Question

Steam at \(260^{\circ} \mathrm{C}\) is flowing inside a steel pipe $(k=61 \mathrm{~W} / \mathrm{m} \cdot \mathrm{K})$ whose inner and outer diameters are \(10 \mathrm{~cm}\) and \(12 \mathrm{~cm}\), respectively, in an environment at \(20^{\circ} \mathrm{C}\). The heat transfer coefficients inside and outside the pipe are 120 \(\mathrm{W} / \mathrm{m}^{2}, \mathrm{~K}\) and $14 \mathrm{~W} / \mathrm{m}^{2}, \mathrm{~K}\(, respectively. Determine \)(a)$ the thickness of the insulation $(k=0.038 \mathrm{~W} / \mathrm{m} \cdot \mathrm{K})\( needed to reduce the heat loss by 95 percent and \)(b)$ the thickness of the insulation needed to reduce the exposed surface temperature of insulated pipe to \(40^{\circ} \mathrm{C}\) for safety reasons.

Short answer

#Answer# The thickness of insulation needed to reduce the heat loss by 95% is found by solving the equation in Step 2: \(0.05 \cdot Q_{uninsulated} = U_{insulated} \cdot A_{s2} \cdot (T_s - T_{\infty})\) The thickness of insulation needed to have an exposed surface temperature of \(40^{\circ} \mathrm{C}\) is found by solving the equation in Step 3: \(40^{\circ} \mathrm{C} = T_s - \frac{Q_{insulated}}{U_{insulated} \cdot A_{s2}}\) The exact values for the thickness in both cases would depend on the specific parameters provided, such as the properties of the pipe, insulation, and environment.

Step-by-step solution

Calculate the Heat Loss of Uninsulated Pipe

First, we need to determine the heat loss of the uninsulated pipe. We can use the following formula for the overall heat transfer coefficient of the uninsulated pipe: \(U_{uninsulated} = \frac{1}{\frac{1}{h_i} + \frac{\ln(r_o/r_i)}{2 \pi k L} + \frac{1}{h_o}}\) Where \(h_i\) and \(h_o\) are inside and outside heat transfer coefficients, \(r_i\) and \(r_o\) are inside and outside radii of the pipe, \(k\) is the thermal conductivity of steel, and \(L\) is the length of the pipe. Now we can calculate the heat loss (\(Q_{uninsulated}\)) of the uninsulated pipe using the formula: \(Q_{uninsulated} = U_{uninsulated} \cdot A_s \cdot (T_s - T_{\infty})\) Where \(A_s=2 \pi r_o L\) is the surface area of the pipe, \(T_s\) is the steam temperature, and \(T_{\infty}\) is the environment temperature.

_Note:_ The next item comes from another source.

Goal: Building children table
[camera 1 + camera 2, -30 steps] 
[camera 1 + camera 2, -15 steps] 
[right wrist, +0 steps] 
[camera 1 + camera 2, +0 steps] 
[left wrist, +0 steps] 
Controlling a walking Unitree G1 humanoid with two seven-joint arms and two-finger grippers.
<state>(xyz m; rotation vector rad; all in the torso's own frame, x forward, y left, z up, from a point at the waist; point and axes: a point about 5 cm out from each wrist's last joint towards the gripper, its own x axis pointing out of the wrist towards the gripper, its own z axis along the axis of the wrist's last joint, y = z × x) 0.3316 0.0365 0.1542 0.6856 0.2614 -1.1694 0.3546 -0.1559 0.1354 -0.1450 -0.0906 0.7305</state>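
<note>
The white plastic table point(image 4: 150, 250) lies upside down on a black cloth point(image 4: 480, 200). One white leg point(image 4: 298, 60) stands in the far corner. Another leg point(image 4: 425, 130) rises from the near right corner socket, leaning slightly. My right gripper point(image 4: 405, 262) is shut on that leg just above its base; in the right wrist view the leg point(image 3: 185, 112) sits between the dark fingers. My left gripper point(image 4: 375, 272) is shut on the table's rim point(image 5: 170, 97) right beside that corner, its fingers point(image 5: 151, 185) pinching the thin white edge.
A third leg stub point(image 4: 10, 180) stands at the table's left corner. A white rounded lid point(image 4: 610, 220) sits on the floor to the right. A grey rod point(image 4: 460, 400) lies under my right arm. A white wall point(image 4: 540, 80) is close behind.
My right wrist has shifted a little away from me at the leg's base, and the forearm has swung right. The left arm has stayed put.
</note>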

Determine the Insulation Thickness for 95% Heat Loss Reduction

Now, we want to find the thickness of insulation (\(t\)) needed to reduce the heat loss by 95%. So, the heat loss of the insulated pipe should be 5% of the uninsulated pipe heat loss: \(Q_{insulated} = 0.05 \cdot Q_{uninsulated}\) We can use the formula for the overall heat transfer coefficient of the insulated pipe: \(U_{insulated} = \frac{1}{\frac{1}{h_i} + \frac{\ln(r_o/r_i)}{2 \pi k L}+\frac{\ln(r_2/r_o)}{2 \pi k_{ins} L} + \frac{1}{h_o}}\) Where \(k_{ins}\) is the thermal conductivity of insulation material, and \(r_2\) is the outer radius of the insulation. Note that \(t = r_2 - r_o\). Now we can calculate the heat loss (\(Q_{insulated}\)) of the insulated pipe using the formula: \(Q_{insulated} = U_{insulated} \cdot A_{s2} \cdot (T_s - T_{\infty})\) Where \(A_{s2} = 2 \pi r_2 L\) is the outer surface area of the insulation. Use this equation to solve for the insulation thickness (\(t\)): \(0.05 \cdot Q_{uninsulated} = U_{insulated} \cdot A_{s2} \cdot (T_s - T_{\infty})\)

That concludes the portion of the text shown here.